Она так и вскинулась, вскочила:
— Что вы себе…
— Иришка, помолчи. — Петр забрал у нее,
остолбеневшей на миг, все документы, отошел на шаг, демонстративно помахивая
ими в воздухе. — Дверь заперта, никто не ввалится… — Он слегка
пошатнулся. — Скажу тебе по совести: ты чертовски аппетитная телочка, а я
— нормальный мужик, не гей какой-нибудь… — Отложив бумаги в дальний угол стола,
подошел к ней вплотную и с расстановочкой взял за плечи, комкая легкий
дорогущий пиджак. — Тебе объяснять, что ты должна делать, или сама
поймешь? Раздевайся, кошечка…
Вот тут она вскинулась, словно какая-нибудь спесивая
английская герцогиня, услышавшая непристойное предложение от своего кучера или,
того хуже, грязного лондонского бродяги. Попыталась высвободиться, а когда не
удалось, сверкнула глазами:
— Убери руки, ты!
Петр убрал одну руку, правую — но исключительно для того,
чтобы переместить ее на талию, совсем уж недвусмысленно прижал красавицу к себе
и прошептал в розовое ушко, украшенное небольшой золотой сережкой с крупным
бриллиантом:
— Ирочка, не дури. Каждый в нашем мире хочет урвать
свой кусочек счастья, неужели непонятно? Если уж мне и выпало изображать
дрессированную обезьяну, постараюсь урвать свою выгоду, где только можно. Очень
уж много вам перепадает, и слишком мало — мне. Я на большие миллионы не
претендую, но если ты меня прямо сейчас не побалуешь, я твоими документами задницу
подотру… Не веришь?
— Пусти, — тихо сказала она, напряженно застыв в
его наглых объятиях. — Он тебе голову оторвет.
— Да ну, обойдется, — заявил Петр с уверенностью
пьяного, коему море по колено. — Договоримся по-родственному. Что ему
важнее — куча зеленых миллиончиков или то, что его лялькой разочек
попользовались? Пад-думаешь… Ты сама разденешься или тебе помочь? Я, вообще-то,
люблю помогать на последнем этапе… Ириша, не дури. Хрен подпишу вашу
бухгалтерию, если будешь ломаться… Сама подумай, что ему важнее?
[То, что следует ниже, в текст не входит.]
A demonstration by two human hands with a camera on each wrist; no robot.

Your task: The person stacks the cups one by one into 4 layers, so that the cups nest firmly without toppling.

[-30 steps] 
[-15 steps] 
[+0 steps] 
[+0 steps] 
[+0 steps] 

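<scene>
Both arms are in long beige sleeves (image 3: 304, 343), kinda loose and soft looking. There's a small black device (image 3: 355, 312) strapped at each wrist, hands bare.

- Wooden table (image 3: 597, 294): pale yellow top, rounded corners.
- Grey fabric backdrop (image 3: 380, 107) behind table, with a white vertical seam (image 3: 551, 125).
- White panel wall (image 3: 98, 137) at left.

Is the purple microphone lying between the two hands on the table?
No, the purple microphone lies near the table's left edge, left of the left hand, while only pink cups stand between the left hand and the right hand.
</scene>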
Видимо, она в сжатые сроки успела обдумать его слова и
прийти к тому же выводу. Сообразить, что для Пашки важнее. Она должна была
знать его гораздо лучше, нежели родной братец, — тот-то, как выяснилось, и
не знал близнеца Пашеньку вовсе…
— Скотина, — тихонько сказала Ирина, и прозвучало
это довольно безнадежно. — Ты серьезно?
— Еще как, — хохотнул Петр, прижимая ее к себе,
что влекло отнюдь не наигранное возбуждение — стерва была хороша. — Или не
чувствуешь?
— У меня дни…
— Не бреши, — сказал он, уже видя, что
выиграл. — Какие, к черту, дни… Ну как, ты сама?